# Safety in housing



## drifting79

My wife and I are moving to Japan we have been suggested to live in Shinyurigaoka as we don't really want to live in Tokyo itself the person suggested to not look for houses as they don't like renting to gaigan but suggested we look for appartments due to safety concerns and difficulty of finding someone willing to rent a house I would really like a house if possible has anyone got some advice on renting a house instead of an apartment? Or experience in safety concerns regarding security!


----------



## Joppa

drifting79 said:


> My wife and I are moving to Japan we have been suggested to live in Shinyurigaoka as we don't really want to live in Tokyo itself the person suggested to not look for houses as they don't like renting to gaigan but suggested we look for appartments due to safety concerns and difficulty of finding someone willing to rent a house I would really like a house if possible has anyone got some advice on renting a house instead of an apartment? Or experience in safety concerns regarding security!


Because of the shortage of land and consequent high land prices, to get a house with a garden you need to live out in the suburbs. Shin Yurigaoka is one such place, on the Odakyu line within Kawasaki City of Kanagawa Prefecture. It's connected to Shinjuku in 25 minutes by express or 40 min by local train. Other places to look out for are along Tokyu Den-en-toshi line and Keio line. 

Because of economic downturn, rental properties are plentiful and you shouldn't normally have too much trouble finding a suitable house. As for renting as a foreigner (gaikokujin; gaijin is considered offensive and usually avoided), you may need to go through expat-friendly agents (but they usually specialise in apartments in Central Tokyo) or have a Japanese guarantor. Your employers may advise. Typical minimum rental period in Japan is two years, so if your stay is less than that, you may have little choice but to use expat-oriented agencies.

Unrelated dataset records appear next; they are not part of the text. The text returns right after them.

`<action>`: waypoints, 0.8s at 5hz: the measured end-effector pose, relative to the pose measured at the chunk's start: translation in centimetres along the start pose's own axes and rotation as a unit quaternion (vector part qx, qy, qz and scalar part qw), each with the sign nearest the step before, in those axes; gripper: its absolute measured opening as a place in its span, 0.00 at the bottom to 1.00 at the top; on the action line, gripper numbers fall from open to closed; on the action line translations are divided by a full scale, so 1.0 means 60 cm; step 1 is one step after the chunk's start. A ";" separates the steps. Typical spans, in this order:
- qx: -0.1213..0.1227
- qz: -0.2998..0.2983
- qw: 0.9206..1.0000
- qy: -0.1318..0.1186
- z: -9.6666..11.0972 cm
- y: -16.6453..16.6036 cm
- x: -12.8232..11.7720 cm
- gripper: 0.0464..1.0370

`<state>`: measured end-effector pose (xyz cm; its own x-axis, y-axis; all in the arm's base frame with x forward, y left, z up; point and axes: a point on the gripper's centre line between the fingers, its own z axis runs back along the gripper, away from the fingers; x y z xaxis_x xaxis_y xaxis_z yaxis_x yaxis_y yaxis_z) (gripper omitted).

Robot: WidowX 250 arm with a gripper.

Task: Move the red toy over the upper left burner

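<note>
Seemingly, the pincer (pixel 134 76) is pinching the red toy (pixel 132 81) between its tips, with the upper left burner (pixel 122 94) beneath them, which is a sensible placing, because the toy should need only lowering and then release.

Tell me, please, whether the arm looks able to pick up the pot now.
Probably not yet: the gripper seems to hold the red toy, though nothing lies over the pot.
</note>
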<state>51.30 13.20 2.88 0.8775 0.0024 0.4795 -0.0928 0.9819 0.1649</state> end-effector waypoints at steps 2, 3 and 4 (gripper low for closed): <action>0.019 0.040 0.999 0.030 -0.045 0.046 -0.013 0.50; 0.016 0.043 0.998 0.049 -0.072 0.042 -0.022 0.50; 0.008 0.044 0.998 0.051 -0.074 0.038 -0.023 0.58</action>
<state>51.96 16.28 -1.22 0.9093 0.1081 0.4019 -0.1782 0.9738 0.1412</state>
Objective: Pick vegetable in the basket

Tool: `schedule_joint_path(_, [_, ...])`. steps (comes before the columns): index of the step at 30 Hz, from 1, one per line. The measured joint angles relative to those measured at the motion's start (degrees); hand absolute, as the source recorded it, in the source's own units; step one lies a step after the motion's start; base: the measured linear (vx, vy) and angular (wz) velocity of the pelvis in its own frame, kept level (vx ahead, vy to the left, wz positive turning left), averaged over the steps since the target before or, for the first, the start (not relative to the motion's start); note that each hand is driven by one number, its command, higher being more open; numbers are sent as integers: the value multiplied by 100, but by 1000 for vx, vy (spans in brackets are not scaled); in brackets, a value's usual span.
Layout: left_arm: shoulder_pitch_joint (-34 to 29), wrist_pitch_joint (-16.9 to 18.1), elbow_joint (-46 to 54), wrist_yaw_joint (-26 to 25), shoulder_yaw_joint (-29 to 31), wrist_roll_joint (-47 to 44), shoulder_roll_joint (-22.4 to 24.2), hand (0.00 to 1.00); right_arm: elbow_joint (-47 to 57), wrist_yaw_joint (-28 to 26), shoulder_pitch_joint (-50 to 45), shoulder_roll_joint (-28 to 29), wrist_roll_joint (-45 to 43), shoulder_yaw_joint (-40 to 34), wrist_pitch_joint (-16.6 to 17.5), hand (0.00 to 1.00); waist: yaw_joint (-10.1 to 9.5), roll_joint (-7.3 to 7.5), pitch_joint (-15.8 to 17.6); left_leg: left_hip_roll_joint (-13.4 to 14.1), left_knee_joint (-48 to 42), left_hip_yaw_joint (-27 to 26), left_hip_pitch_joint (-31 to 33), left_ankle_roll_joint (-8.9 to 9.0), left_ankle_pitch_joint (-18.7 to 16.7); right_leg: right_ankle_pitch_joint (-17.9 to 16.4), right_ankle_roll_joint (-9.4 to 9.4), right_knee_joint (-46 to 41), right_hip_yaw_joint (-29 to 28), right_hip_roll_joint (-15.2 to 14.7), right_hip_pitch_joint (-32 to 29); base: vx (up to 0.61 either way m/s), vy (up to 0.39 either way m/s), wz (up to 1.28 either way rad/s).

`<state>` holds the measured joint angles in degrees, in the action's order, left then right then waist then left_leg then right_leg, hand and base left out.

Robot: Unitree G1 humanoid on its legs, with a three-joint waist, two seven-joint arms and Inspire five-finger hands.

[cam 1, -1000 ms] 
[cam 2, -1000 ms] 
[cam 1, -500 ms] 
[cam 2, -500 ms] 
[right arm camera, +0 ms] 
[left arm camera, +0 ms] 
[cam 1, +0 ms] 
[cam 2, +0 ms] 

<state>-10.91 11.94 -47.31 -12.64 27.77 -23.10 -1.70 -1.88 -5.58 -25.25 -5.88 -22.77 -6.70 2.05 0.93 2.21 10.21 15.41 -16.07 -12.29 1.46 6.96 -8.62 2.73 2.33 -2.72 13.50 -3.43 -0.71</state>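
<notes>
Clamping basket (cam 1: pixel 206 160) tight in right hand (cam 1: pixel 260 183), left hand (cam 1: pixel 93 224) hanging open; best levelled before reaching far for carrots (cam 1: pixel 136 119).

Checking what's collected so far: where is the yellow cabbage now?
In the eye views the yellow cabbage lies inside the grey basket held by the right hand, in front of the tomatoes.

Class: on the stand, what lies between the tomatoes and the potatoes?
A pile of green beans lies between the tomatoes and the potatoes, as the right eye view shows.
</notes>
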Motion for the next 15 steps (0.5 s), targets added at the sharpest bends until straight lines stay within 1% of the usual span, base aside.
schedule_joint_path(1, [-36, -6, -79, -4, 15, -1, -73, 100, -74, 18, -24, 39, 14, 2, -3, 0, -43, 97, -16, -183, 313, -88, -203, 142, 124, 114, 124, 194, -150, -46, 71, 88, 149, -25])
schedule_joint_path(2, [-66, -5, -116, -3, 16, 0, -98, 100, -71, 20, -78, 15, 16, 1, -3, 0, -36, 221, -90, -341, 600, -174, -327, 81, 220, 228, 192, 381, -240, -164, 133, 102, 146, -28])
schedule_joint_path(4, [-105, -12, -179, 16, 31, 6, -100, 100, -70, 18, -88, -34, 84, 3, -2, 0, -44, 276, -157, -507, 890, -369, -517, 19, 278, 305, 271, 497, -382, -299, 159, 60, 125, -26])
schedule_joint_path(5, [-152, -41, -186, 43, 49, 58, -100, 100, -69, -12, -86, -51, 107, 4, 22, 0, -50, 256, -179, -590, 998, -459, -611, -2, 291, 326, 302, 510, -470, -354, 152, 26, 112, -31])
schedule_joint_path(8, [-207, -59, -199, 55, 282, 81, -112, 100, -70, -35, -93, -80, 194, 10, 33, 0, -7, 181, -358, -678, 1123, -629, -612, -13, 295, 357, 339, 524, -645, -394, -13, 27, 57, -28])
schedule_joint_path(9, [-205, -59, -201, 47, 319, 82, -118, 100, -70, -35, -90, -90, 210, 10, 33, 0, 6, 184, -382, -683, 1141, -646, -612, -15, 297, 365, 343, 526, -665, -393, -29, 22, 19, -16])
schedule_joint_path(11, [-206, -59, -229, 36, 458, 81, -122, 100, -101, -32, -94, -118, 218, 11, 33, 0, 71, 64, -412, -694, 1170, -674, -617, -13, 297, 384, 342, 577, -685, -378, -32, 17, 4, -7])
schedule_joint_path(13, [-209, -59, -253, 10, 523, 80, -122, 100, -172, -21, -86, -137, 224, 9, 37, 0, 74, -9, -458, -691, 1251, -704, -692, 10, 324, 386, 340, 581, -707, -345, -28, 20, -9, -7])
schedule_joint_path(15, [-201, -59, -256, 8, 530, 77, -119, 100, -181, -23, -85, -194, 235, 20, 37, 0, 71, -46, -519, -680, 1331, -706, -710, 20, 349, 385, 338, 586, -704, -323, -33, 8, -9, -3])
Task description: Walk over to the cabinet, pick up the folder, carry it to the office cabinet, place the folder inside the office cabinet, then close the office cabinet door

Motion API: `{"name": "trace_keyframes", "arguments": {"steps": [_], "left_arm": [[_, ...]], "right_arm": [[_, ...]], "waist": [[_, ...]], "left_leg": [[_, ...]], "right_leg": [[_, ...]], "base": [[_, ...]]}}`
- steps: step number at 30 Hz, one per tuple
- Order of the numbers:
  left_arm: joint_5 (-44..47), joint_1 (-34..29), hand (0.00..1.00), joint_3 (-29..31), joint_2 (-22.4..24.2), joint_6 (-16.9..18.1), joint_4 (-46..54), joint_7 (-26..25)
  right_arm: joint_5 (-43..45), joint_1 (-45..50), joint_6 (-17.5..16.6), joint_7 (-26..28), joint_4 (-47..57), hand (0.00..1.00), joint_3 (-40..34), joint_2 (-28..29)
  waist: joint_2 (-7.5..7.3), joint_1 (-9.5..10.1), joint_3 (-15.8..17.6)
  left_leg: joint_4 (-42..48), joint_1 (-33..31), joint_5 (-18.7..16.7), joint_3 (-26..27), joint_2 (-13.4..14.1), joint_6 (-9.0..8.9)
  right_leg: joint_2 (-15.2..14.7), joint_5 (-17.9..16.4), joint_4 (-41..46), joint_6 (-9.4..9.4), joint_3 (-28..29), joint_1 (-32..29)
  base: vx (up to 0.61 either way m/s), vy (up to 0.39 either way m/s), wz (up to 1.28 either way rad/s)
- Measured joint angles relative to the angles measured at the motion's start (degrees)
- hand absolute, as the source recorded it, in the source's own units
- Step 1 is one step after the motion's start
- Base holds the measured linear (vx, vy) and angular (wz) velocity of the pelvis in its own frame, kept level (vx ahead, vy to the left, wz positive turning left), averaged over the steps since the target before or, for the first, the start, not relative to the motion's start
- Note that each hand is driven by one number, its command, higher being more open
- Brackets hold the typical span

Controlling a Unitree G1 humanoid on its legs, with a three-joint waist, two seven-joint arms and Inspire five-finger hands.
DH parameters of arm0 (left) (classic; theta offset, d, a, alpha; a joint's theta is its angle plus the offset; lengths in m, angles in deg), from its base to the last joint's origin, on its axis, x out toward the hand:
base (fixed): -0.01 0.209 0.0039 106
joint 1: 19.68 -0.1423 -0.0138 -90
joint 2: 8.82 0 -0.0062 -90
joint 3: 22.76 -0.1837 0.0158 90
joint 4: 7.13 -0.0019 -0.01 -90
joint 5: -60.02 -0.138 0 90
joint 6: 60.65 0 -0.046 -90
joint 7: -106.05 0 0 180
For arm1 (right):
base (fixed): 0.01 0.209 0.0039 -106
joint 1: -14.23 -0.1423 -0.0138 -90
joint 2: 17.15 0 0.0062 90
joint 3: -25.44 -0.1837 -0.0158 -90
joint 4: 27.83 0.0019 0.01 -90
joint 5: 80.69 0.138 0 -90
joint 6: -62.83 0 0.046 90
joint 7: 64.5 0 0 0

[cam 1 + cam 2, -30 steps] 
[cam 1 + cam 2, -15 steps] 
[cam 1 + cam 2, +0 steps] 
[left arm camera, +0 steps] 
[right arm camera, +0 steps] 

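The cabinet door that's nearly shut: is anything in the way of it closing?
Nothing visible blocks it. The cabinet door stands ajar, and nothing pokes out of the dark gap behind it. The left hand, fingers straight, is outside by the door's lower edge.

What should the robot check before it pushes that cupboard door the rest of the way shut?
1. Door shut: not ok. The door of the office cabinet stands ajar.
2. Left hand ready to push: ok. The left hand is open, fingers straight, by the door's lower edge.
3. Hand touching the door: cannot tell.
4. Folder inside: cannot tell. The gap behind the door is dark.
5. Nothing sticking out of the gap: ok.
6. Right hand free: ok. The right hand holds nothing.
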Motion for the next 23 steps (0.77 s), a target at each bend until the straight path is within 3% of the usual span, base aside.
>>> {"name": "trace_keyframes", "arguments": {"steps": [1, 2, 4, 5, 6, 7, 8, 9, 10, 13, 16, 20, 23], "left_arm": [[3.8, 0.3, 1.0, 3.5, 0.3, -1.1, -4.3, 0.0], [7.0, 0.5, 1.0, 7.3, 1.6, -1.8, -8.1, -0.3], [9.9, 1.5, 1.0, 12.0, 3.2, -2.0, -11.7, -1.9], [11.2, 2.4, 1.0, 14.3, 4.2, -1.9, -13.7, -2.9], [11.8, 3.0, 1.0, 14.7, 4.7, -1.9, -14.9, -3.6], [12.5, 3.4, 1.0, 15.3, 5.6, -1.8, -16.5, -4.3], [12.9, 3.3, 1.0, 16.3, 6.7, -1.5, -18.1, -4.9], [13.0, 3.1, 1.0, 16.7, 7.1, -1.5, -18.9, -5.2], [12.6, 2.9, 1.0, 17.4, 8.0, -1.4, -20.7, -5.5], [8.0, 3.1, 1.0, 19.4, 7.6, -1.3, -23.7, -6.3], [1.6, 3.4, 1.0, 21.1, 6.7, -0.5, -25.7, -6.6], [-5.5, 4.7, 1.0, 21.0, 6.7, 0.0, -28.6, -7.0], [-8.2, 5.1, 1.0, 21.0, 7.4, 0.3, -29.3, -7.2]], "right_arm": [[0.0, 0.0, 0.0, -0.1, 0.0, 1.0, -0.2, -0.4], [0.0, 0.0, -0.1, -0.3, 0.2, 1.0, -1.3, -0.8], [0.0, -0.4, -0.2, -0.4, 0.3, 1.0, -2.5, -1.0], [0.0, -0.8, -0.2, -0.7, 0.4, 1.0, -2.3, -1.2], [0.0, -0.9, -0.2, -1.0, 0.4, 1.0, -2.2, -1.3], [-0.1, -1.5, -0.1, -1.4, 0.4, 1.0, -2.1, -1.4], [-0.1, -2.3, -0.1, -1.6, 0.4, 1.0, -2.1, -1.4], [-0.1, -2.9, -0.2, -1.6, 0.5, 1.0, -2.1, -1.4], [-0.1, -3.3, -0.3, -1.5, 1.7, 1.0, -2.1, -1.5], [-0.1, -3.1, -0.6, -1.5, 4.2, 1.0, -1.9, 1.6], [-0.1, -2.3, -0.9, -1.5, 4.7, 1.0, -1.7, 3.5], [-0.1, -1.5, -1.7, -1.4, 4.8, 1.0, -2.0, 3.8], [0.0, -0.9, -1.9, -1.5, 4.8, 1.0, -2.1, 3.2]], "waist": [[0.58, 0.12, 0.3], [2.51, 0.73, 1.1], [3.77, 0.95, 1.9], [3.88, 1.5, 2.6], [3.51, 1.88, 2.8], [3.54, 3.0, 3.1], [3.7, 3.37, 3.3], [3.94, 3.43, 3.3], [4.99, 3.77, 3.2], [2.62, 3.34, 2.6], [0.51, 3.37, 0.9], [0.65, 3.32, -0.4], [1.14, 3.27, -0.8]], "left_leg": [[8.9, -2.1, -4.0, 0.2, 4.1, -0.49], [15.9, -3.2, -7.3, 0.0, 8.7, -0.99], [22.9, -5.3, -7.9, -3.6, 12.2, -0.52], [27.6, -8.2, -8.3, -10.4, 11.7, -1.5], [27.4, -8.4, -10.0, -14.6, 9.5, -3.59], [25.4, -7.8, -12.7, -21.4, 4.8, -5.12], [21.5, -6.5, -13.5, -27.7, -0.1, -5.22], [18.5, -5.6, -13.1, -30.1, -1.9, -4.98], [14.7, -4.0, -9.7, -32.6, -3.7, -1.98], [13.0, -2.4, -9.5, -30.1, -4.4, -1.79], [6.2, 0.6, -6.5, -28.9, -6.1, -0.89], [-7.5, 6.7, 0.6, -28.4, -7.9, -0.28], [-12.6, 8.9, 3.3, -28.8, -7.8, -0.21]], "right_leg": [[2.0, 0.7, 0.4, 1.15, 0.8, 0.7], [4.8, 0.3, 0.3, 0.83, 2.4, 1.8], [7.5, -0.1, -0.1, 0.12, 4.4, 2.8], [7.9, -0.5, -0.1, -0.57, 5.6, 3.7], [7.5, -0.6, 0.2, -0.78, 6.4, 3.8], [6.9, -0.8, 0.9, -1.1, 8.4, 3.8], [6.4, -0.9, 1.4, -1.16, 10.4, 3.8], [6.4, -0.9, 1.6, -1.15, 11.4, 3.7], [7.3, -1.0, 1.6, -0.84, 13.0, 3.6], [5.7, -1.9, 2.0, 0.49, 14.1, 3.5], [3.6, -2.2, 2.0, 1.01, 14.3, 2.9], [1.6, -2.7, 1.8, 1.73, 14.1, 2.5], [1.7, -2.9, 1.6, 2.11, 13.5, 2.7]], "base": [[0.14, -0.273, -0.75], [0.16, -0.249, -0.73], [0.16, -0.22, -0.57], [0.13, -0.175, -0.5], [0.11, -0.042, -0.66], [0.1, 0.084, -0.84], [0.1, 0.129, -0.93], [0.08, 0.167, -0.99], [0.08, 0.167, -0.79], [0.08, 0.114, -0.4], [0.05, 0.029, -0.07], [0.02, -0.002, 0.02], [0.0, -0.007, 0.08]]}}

Don't worry about security as personal safety isn't normally an issue in Japan and crime rate is low, provided you take basic precautions like locking up.


----------



## drifting79

My wife will be working by the fuchinobe station we don't want to live in the city and would prefer a house but if the apartment comes with gardens or backyard this would be advantageous


----------



## drifting79

We would like to be close to a express train line


----------



## drifting79

Our budget is 500000¥ /month


----------



## Joppa

drifting79 said:


> My wife will be working by the fuchinobe station we don't want to live in the city and would prefer a house but if the apartment comes with gardens or backyard this would be advantageous


So why don't you live near Fuchinobe station, which is on JR Yokohama line? It's in an established residential area with many schools and good shopping and other amenities. You can get to Yokohama easily, and via Machida to Shinjuku on Odakyu line or via Nagatsuda to Shibuya on Tokyu Den-en-toshi line. 

If you want to live a bit further out, there are good bus connections to nearby townships.


----------



## drifting79

Well thats what I was thinking does sagamihara have a good atmosphere as far as the people , shopping ,community go or is it a bit too industrial I have had a good look around via google earth and you tube it looks nice enough but obviously I haven't a real good idea as I haven't seen it myself thanks for all the info


----------



## drifting79

What kind of a property do you think we would get for the rent we are being supplied


----------